#### THE TASK
Starting with the opening line of the material, restate every line word for word, and end on the line containing "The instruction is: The".

#### INFORMATION PROVIDED
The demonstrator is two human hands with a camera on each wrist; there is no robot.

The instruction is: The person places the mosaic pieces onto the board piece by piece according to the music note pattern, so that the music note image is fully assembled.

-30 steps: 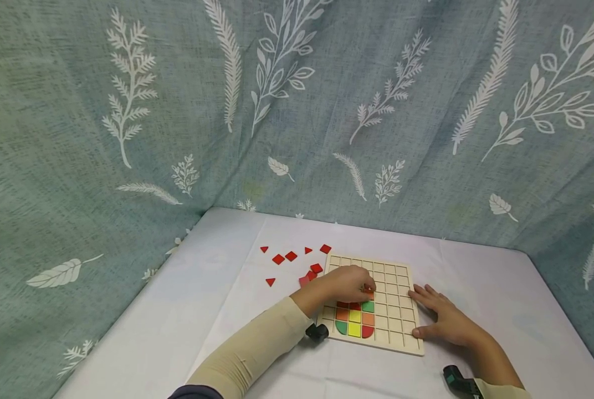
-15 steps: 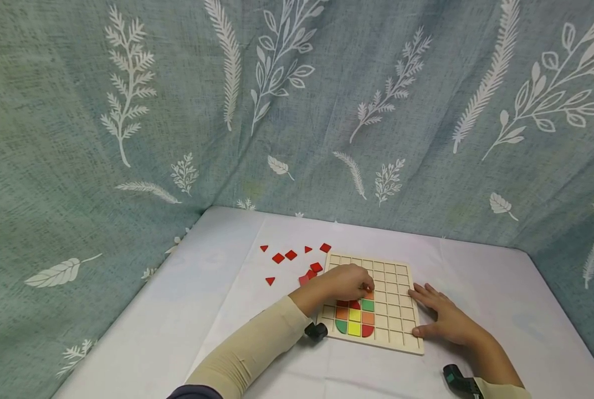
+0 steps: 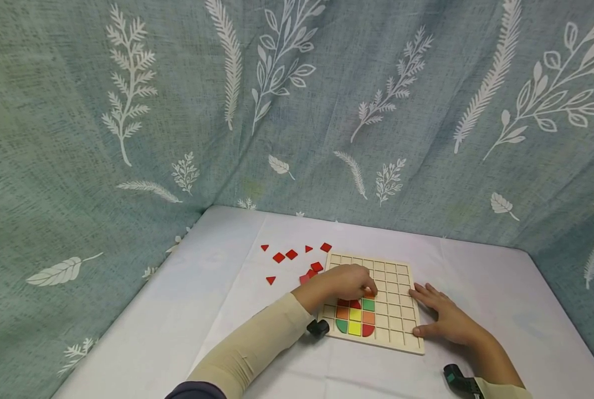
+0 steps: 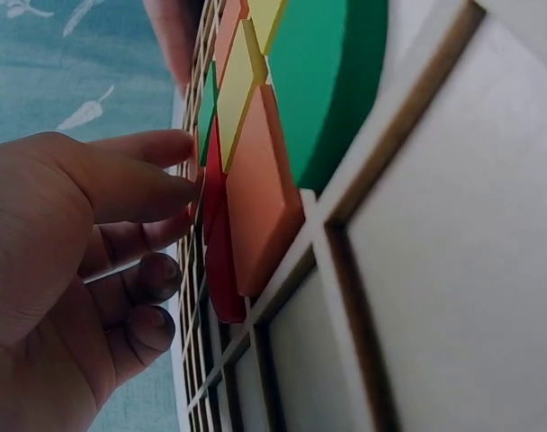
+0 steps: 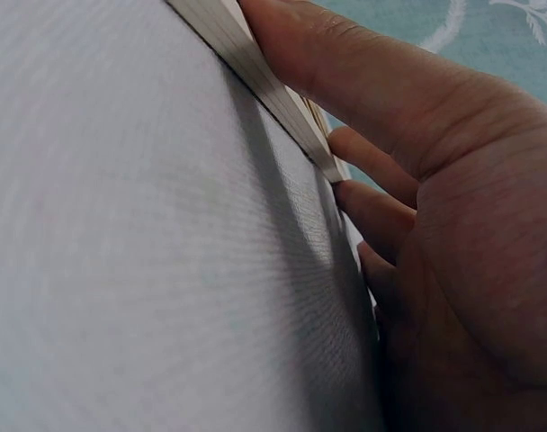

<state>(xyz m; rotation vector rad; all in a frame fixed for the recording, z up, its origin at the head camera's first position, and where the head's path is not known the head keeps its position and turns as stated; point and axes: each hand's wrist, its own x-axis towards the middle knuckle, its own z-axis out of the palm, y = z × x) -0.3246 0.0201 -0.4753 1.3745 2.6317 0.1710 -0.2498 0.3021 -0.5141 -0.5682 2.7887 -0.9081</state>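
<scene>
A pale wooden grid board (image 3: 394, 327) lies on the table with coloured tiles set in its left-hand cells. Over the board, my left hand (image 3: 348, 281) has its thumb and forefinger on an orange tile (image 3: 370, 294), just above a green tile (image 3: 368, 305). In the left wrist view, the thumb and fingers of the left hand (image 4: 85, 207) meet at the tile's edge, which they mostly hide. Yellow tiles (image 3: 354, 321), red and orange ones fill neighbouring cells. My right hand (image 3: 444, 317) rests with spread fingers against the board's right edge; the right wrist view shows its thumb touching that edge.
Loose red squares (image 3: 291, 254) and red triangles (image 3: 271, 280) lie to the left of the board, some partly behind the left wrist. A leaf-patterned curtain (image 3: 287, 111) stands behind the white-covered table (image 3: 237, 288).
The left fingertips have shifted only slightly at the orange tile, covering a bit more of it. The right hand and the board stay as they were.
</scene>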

#### EXERCISE ANSWER
The demonstrator is two human hands with a camera on each wrist; there is no robot.

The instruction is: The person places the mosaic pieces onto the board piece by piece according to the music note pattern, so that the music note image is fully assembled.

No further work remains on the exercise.